CSU-Net: A Context Spatial U-Net for Accurate Blood Vessel Segmentation in Fundus Images

Blood vessel segmentation in fundus images is a critical procedure in the diagnosis of ophthalmic diseases. Recent deep learning methods achieve high accuracy in vessel segmentation but still face the challenge to segment the microvascular and detect the vessel boundary. This is due to the fact that common Convolutional Neural Networks (CNN) are unable to preserve rich spatial information and a large receptive field simultaneously. Besides, CNN models for vessel segmentation usually are trained by equal pixel level cross-entropy loss, which tend to miss fine vessel structures. In this paper, we propose a novel Context Spatial U-Net (CSU-Net) for blood vessel segmentation. Compared with the other U-Net based models, we design a two-channel encoder: a context channel with multi-scale convolution to capture more receptive field and a spatial channel with large kernel to retain spatial information. Also, to combine and strengthen the features extracted from two paths, we introduce a feature fusion module (FFM) and an attention skip module (ASM). Furthermore, we propose a structure loss, which adds a spatial weight to cross-entropy loss and guide the network to focus more on the thin vessels and boundaries. We evaluated this model on three public datasets: DRIVE, CHASE-DB1 and STARE. The results show that the CSU-Net achieves higher segmentation accuracy than the current state-of-the-art methods.

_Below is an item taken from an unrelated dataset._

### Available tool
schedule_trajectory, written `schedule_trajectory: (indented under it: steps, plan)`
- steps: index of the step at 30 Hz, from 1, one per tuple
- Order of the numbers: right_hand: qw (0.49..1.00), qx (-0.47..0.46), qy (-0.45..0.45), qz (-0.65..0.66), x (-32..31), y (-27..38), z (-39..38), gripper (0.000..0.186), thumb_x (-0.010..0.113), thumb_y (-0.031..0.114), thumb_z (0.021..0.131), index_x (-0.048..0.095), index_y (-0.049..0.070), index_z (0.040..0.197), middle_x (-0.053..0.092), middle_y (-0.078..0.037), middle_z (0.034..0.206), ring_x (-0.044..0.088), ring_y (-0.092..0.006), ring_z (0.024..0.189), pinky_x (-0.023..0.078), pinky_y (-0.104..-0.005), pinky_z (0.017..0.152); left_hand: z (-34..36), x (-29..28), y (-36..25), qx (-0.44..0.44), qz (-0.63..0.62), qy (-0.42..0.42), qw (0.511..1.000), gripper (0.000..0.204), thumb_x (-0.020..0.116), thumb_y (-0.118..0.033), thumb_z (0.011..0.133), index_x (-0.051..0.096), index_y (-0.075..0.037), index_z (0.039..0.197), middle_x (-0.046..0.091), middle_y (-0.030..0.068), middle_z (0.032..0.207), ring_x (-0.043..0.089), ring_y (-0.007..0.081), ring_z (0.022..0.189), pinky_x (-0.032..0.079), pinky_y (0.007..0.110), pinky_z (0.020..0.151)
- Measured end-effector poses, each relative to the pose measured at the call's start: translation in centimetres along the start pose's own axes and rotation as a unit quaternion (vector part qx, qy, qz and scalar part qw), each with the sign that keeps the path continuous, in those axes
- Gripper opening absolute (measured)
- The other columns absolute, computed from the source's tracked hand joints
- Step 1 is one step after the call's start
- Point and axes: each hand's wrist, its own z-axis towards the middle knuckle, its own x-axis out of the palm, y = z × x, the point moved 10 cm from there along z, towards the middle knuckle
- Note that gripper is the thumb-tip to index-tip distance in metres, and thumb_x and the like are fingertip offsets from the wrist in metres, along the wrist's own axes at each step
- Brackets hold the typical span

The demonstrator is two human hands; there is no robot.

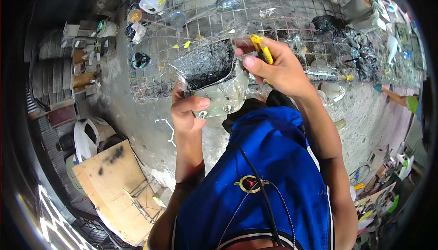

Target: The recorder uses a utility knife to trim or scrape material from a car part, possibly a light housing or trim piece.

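My left hand (186, 113) grips the lower left corner of a box-like moulded piece (220, 97), its thumb pressed on the pale, cloudy front wall. Black, rough, glossy material covers the piece's upper face, and frayed translucent strands stick out at its left edge. Two round metal-like fittings sit low on the front wall. In my right hand (280, 70) is a yellow utility knife (267, 54), tucked between the fingers; its blade cannot be made out. The thumb and fingertips of that hand are at the piece's right edge, by a loose clear film.
Beyond my hands lies a wire grid (200, 3) strewn with plastic scraps. On it are a white bowl (154, 0), a cup of amber liquid (135, 15) and black plastic (328, 24). A stained board (114, 186) leans at lower left. Another person's arm (396, 97) shows at far right.
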Motion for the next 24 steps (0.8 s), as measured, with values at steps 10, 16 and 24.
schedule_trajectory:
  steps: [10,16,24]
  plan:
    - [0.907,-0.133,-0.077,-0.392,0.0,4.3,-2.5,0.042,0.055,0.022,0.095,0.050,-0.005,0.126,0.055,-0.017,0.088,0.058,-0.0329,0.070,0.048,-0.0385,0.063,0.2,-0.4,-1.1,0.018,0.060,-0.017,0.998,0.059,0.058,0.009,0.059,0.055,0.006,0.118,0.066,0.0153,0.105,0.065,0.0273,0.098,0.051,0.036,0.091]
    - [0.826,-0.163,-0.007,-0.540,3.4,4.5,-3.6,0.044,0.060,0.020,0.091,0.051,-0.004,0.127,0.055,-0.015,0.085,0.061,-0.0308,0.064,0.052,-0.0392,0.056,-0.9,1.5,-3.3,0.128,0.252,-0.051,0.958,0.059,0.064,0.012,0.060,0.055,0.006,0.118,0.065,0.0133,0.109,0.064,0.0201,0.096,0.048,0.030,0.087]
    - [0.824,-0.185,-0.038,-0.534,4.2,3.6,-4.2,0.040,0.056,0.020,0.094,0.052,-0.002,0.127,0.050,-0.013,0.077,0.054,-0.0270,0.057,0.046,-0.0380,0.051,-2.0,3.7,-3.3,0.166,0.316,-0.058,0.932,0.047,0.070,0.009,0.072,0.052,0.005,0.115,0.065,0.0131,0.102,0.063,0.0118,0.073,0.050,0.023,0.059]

[1]  Alan Wee-Chung Liew,et al.  General Retinal Vessel Segmentation Using Regularization-Based Multiconcavity Modeling , 2010, IEEE Transactions on Medical Imaging.

[2]  Huazhu Fu,et al.  Retinal vessel segmentation via deep learning network and fully-connected conditional random fields , 2016, 2016 IEEE 13th International Symposium on Biomedical Imaging (ISBI).

[3]  M. Goldbaum,et al.  Detection of blood vessels in retinal images using two-dimensional matched filters. , 1989, IEEE transactions on medical imaging.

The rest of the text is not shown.